🤖 AI Summary
In cross-prompt automated essay scoring (AES), existing joint-training approaches require repeated access to source-domain data, raising privacy concerns and computational inefficiency. To address this, we propose a source-data-free parameter fusion framework: individual prompt-specific models are first trained independently; then, cross-prompt adaptation is achieved via linear combination of task vectors. We introduce Prior Information Maximization (PIM), an unsupervised objective that encourages preservation of prompt-invariant linguistic knowledge, and employ Bayesian optimization to efficiently determine optimal fusion coefficients.

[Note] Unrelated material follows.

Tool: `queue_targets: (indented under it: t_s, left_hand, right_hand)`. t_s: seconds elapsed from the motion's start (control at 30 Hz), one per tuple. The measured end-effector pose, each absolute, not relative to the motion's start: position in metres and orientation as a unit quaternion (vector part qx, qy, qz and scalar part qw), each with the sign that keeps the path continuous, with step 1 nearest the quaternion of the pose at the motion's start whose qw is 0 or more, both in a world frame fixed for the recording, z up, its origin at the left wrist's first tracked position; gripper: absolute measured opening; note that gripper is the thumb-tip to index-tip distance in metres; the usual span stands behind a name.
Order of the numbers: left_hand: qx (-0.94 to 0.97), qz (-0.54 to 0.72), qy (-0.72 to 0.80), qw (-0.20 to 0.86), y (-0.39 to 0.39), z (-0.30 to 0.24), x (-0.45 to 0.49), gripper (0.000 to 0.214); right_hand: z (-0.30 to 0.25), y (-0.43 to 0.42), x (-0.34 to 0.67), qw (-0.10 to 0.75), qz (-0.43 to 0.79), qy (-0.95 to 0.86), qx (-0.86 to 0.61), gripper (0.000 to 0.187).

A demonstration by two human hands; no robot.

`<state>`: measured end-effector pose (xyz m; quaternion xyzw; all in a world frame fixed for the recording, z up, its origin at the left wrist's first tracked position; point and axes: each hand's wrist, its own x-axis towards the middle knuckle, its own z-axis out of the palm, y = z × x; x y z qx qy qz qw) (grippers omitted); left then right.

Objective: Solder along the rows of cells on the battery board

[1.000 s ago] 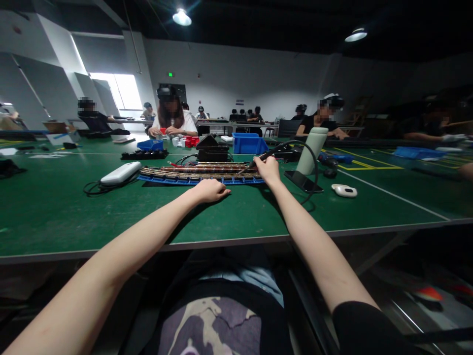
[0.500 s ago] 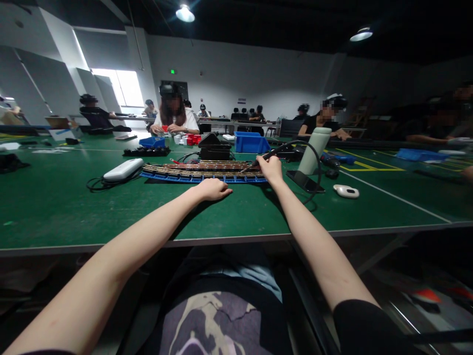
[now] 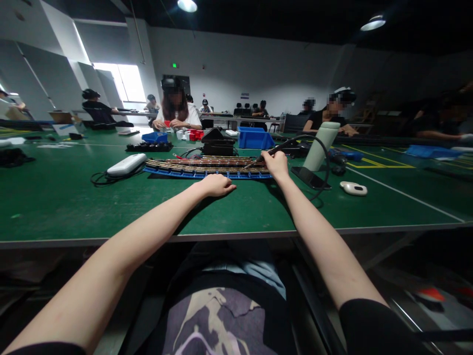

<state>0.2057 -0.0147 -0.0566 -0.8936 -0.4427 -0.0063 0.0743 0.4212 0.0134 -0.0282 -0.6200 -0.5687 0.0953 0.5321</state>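
A long blue tray (image 3: pixel 173 172) carries rows of dark strips with gold contacts on the green table (image 3: pixel 55 202). My right hand (image 3: pixel 276 164) is closed round a black corded pen-like tool (image 3: pixel 258 159), whose tip rests on the strips at the tray's right end. My left hand (image 3: pixel 216 185) lies on the table just in front of the tray, fingers curled loosely, holding nothing I can see. The tool's black cable (image 3: pixel 321 148) loops up and round to the right.
A white oblong device (image 3: pixel 126 164) with a cable lies left of the tray. A pale green bottle (image 3: pixel 320 146), a dark phone (image 3: pixel 309 177) and a small white device (image 3: pixel 354 188) sit to the right. Behind are a black box (image 3: pixel 218 145), blue bins (image 3: pixel 254 139) and other seated people.
Both hands have stayed where they were on the tray and table. The view has tilted and shifted slightly, so everything sits a little to the right and lower.
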Motion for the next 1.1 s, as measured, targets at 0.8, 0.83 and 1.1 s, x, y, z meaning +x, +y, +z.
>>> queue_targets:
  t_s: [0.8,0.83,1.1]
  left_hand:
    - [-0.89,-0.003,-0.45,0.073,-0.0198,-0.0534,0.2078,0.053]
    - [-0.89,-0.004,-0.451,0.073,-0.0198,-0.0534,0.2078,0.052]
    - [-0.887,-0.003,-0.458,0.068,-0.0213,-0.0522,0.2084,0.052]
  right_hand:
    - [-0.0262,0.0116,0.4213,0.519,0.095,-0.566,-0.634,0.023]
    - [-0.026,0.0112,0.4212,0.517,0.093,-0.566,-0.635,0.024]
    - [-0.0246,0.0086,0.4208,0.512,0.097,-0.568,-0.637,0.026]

Crucially, our method eliminates the need for source data re-access, enhancing both privacy guarantees and deployment flexibility. Experiments across multiple AES benchmarks demonstrate consistent superiority over full-source joint training baselines; under strong distributional shifts, our approach outperforms state-of-the-art cross-prompt methods, achieving superior robustness and computational efficiency.
📝 Abstract
Recent advances in cross-prompt automated essay scoring (AES) typically train models jointly on all source prompts, often requiring additional access to unlabeled target prompt essays simultaneously. However, using all sources is suboptimal in our pilot study, and re-accessing source datasets during adaptation raises privacy concerns. We propose a source-free adaptation approach that selectively merges individually trained source models' parameters instead of datasets. In particular, we simulate joint training through linear combinations of task vectors -- the parameter updates from fine-tuning. To optimize the combination's coefficients, we propose Prior-encoded Information Maximization (PIM), an unsupervised objective which promotes the model's score discriminability regularized by priors pre-computed from the sources. We employ Bayesian optimization as an efficient optimizer of PIM. Experimental results with LLMs on in-dataset and cross-dataset adaptation show that our method (1) consistently outperforms training jointly on all sources, (2) maintains superior robustness compared to other merging methods, (3) excels under severe distribution shifts where recent leading cross-prompt methods struggle, all while retaining computational efficiency.